7Il apparaît alors que les trois dernières études, et une part des précédentes, peuvent nuancer sérieusement ce constat « pessimiste ». Avec les femmes africaines, présentées par Vincent Joly dans le contexte colonial mais en pleine dynamique du mouvement décolonisateur, un moment d’émancipation relative est perceptible, en particulier au cours de la marche des femmes sur Grand-Bassam en Côte-d’Ivoire en décembre 1949. Sous la direction d’une première génération de militantes, des femmes s’efforcent d’alerter l’opinion occidentale de gauche sur le sort des hommes arrêtés. Certes la présence masculine s’impose de nouveau au moment de la négociation finale, mais la contribution des femmes à la lutte est unanimement reconnue parmi les forces progressistes.
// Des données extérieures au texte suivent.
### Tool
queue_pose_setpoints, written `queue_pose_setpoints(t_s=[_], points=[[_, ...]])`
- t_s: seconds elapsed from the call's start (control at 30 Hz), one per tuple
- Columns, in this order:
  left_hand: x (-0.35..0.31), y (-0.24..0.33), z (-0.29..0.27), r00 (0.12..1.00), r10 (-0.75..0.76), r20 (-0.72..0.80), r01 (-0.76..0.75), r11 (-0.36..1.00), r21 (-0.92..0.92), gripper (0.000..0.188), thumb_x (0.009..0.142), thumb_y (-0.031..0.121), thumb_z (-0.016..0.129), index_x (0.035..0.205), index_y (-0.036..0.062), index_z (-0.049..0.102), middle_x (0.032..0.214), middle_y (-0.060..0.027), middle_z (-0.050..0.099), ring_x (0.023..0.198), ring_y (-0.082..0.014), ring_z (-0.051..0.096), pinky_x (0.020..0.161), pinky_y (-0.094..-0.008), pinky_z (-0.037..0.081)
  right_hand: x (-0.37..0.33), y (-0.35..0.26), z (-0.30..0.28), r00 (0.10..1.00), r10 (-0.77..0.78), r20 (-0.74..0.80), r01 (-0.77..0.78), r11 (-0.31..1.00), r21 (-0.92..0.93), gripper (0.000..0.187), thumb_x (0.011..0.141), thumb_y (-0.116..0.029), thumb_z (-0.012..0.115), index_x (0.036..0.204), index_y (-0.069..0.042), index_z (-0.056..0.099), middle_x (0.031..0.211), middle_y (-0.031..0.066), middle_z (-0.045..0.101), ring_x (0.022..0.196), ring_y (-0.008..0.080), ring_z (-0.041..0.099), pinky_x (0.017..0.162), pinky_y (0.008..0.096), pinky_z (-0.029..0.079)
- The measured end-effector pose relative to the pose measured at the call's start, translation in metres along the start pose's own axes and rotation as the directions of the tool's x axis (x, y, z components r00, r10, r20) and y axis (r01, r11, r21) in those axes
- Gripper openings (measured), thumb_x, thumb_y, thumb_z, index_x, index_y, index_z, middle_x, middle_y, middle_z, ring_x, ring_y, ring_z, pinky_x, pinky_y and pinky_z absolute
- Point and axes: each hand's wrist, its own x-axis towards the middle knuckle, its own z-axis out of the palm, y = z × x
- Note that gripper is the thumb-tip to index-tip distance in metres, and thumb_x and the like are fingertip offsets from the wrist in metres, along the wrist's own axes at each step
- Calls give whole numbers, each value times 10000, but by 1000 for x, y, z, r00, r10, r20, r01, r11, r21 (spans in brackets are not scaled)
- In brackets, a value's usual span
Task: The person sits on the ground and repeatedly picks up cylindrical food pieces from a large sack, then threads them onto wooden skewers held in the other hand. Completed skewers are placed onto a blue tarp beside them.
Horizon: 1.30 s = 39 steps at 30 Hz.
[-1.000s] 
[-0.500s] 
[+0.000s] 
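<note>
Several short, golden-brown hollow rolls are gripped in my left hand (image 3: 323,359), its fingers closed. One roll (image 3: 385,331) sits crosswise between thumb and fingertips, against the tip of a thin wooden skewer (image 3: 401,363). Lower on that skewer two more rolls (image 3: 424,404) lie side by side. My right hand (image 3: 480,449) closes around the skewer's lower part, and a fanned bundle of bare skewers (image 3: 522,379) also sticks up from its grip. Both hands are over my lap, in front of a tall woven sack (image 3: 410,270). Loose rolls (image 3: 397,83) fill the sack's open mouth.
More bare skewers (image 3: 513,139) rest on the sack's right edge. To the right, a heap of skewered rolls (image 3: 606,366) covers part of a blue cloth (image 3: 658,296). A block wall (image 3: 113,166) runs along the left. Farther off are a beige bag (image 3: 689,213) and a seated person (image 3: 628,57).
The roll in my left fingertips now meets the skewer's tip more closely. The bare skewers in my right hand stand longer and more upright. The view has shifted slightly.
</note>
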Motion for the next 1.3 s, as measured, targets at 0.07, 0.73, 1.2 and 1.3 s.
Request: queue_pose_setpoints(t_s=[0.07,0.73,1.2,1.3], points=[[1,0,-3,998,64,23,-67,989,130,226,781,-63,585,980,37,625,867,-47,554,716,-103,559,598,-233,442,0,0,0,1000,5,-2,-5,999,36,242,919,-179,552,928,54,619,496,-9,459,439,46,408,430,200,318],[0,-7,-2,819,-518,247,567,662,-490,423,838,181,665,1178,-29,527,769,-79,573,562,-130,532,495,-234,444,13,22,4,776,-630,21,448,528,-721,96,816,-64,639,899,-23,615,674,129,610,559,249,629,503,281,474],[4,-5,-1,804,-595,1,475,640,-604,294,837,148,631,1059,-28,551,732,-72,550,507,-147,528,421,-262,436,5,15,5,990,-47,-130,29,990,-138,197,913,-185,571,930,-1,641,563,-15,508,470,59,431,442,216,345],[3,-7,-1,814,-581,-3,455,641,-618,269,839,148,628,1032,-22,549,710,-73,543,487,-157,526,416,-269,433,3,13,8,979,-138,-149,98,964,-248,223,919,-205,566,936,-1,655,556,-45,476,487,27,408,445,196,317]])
8L’étude suivante, proposée par Cristina Scheibe Wolff, porte notre attention sur la guérilla contre la dictature au Brésil dans les années 1960-1970 : elle nous introduit ainsi plus avant dans le monde des militant(e) s de gauche. À côté de l’idéologie politique très masculinisée, les attitudes de genre structurent les comportements des guérilleras et des guérilleros (« la femme n’est plus vierge, l’homme n’est plus macho… »), autour d’un surinvestissement de la volonté d’action dans la lutte armée, sur un modèle unitaire et très prégnant de courage, de fermeté, de loyauté et de virilité.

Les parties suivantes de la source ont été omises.